Give an exact copy of the lines from the beginning of the listing below to the "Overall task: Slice" line, inclusive.

── SOURCE DATA

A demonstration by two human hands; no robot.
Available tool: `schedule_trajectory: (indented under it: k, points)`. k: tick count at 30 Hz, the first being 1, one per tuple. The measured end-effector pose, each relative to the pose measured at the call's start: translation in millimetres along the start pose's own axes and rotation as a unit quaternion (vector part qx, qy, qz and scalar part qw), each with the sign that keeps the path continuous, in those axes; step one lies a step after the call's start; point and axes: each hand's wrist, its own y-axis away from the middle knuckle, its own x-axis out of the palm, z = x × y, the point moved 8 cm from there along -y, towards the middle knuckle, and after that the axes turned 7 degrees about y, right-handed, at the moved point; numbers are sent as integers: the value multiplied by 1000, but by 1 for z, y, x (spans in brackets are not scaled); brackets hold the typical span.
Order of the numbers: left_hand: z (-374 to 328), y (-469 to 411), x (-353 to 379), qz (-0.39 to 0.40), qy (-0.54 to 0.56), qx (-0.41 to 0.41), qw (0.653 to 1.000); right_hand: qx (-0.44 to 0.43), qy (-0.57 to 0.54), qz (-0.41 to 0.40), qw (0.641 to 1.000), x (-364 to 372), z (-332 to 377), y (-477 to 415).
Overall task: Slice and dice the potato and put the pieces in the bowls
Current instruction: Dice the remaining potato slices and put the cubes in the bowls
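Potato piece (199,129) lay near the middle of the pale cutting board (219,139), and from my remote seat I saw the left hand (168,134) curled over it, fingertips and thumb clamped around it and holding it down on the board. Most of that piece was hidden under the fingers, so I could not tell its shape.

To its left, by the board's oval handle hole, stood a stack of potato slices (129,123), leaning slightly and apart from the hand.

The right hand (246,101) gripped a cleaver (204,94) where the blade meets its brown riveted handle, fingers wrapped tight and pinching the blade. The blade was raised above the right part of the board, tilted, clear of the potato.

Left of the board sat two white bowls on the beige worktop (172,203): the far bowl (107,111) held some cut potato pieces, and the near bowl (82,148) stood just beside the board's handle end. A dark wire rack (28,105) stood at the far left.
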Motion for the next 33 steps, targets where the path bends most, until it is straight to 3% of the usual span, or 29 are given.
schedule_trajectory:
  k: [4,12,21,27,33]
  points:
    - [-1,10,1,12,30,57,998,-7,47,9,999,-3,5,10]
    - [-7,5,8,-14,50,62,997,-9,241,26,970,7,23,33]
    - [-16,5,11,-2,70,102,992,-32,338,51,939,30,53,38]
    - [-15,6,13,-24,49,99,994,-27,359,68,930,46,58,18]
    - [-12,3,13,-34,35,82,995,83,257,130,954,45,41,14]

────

ANSWER SPACE =>
A demonstration by two human hands; no robot.
Available tool: `schedule_trajectory: (indented under it: k, points)`. k: tick count at 30 Hz, the first being 1, one per tuple. The measured end-effector pose, each relative to the pose measured at the call's start: translation in millimetres along the start pose's own axes and rotation as a unit quaternion (vector part qx, qy, qz and scalar part qw), each with the sign that keeps the path continuous, in those axes; step one lies a step after the call's start; point and axes: each hand's wrist, its own y-axis away from the middle knuckle, its own x-axis out of the palm, z = x × y, the point moved 8 cm from there along -y, towards the middle knuckle, and after that the axes turned 7 degrees about y, right-handed, at the moved point; numbers are sent as integers: the value multiplied by 1000, but by 1 for z, y, x (spans in brackets are not scaled); brackets hold the typical span.
Order of the numbers: left_hand: z (-374 to 328), y (-469 to 411), x (-353 to 379), qz (-0.39 to 0.40), qy (-0.54 to 0.56), qx (-0.41 to 0.41), qw (0.653 to 1.000); right_hand: qx (-0.44 to 0.43), qy (-0.57 to 0.54), qz (-0.41 to 0.40), qw (0.641 to 1.000), x (-364 to 372), z (-332 to 377), y (-477 to 415).
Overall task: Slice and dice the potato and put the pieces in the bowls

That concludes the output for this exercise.